In the same issue, Eichhorn and colleagues report on the ScO2 response during hypoxia in apnea divers [16]. What at first view looks like a pure physiological study with little clinical applicability, is actually of high relevance to the clinical setting of anesthesia: the authors intended to mimic dynamic hypoxic situations such as those occurring during difficult intubation, “cannot ventilate cannot intubate” situations or laryngospasm, as well as during cardiopulmonary resuscitation (CPR). For this purpose, they asked 10 experienced apneic divers to perform a maximal breath hold manoeuvre. They found that during apnea both peripheral oxygen saturation (SpO2) and ScO2 significantly decreased with a close correlation of both variables after normalization to individual baseline values. More importantly, ScO2 significantly faster returned to baseline values after the end of apnea than SpO2, suggesting that cerebral oximetry might be useful under conditions of airway problems and in pulseless CPR situations where SpO2 monitoring fails. In a second set of experiments, the authors looked also at peripheral tissue oxygenation as measured via NIRS above the quadriceps muscle, and found that these measurements decreased even earlier than SpO2 and ScO2 values during apnea, probably as a result of peripheral vasoconstriction. This theory is supported by the finding that the hemoglobin volume (measured also with NIRS) decreased in the peripheral muscle, whereas it remained constant in the brain, probably due to cerebral blood flow autoregulation.

In an animal study, Kurita et al. [17] investigated the effects of beta-blockade and hemodilution on ScO2. It is known that during acute hemodilution beta-blockers reduce ScO2, probably by blunting the cardiac response to hemodilution. This has clinical implications, for instance in situations where controlled hypotension is induced with beta-blockers and surgical bleeding occurs. Using anesthetized pigs allowed the authors to systematically combine different beta-blocker dosages and hemodilution conditions, and in addition looking at the impact of cardio-selectivity on ScO2 by using two different short-acting beta-blockers, one more cardio-selective (landiolol) than the other (esmolol). While both beta-blockers had no effect on ScO2 before hemodilution, they decreased ScO2 dose-dependently at the different stages of hemodilution with no difference between drugs. While the effects of the cardio-selective landiolol on ScO2 were reversible after stopping drug infusion, ScO2 remained below preinfusion values after stopping esmolol during hemodilution.
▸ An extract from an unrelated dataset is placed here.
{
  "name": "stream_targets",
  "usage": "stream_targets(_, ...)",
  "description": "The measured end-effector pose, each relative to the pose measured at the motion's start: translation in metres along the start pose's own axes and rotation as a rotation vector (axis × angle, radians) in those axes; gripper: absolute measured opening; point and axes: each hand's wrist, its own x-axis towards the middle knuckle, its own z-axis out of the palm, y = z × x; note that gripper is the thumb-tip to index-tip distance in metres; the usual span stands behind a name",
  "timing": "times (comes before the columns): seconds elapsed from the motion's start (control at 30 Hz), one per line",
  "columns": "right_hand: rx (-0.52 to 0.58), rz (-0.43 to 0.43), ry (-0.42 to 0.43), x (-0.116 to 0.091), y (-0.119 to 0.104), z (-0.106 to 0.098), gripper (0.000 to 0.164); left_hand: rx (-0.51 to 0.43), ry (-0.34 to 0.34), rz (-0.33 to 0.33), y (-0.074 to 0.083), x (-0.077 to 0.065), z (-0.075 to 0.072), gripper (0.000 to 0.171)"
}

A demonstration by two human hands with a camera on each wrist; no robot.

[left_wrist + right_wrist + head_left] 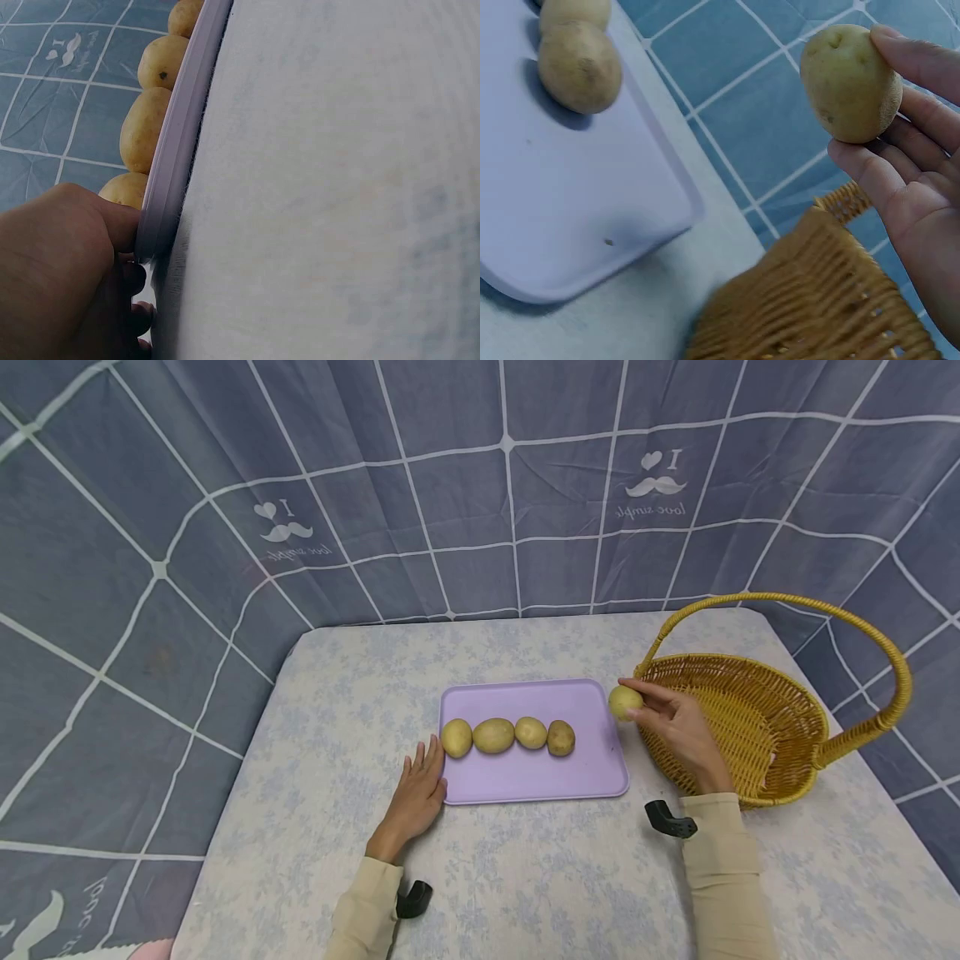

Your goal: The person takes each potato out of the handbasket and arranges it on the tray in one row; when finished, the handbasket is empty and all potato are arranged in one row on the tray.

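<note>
A yellow-brown potato [625,702] is pinched between the thumb and fingers of my right hand [678,731]. In the right wrist view that potato [851,84] is held up above the tray's level, between the tray and the basket. Several potatoes [493,736] lie in a row across the lilac tray [525,781]. My left hand [415,793] lies at the tray's left edge with fingers extended, close to the leftmost potato [456,738]. The left wrist view shows the left thumb against the tray rim [176,161]; the other fingers are partly hidden.
To the right of the tray stands a woven basket [813,718] with a tall arched handle [810,602]. Nothing shows inside it. A pale floral cloth covers the table [540,877]. Blue checked curtains [465,510] hang behind and at both sides.
</note>
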Motion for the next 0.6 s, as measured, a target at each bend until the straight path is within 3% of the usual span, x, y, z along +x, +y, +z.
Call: stream_targets(0.6, -0.051, -0.02, -0.122, 0.009, 0.018, 0.032, 0.047, -0.001, 0.01, 0.003, 0.0, 0.0, 0.001, 0.059)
Of note, hemodilution up to 66 % per se did not reduce ScO2 in this animal model, since cardiac output compensatorily increased by about 50 % to maintain DO2. When these experimental findings were transferred to the clinical setting, they imply that perioperative ScO2 monitoring might be particularly useful in patients receiving beta-blockers and undergoing surgery where major bleeding might occur. Furthermore, it should be investigated further if cardio-selective beta-blockers impair cerebral oxygenation to a lesser extent under these conditions than unselective beta-blockers.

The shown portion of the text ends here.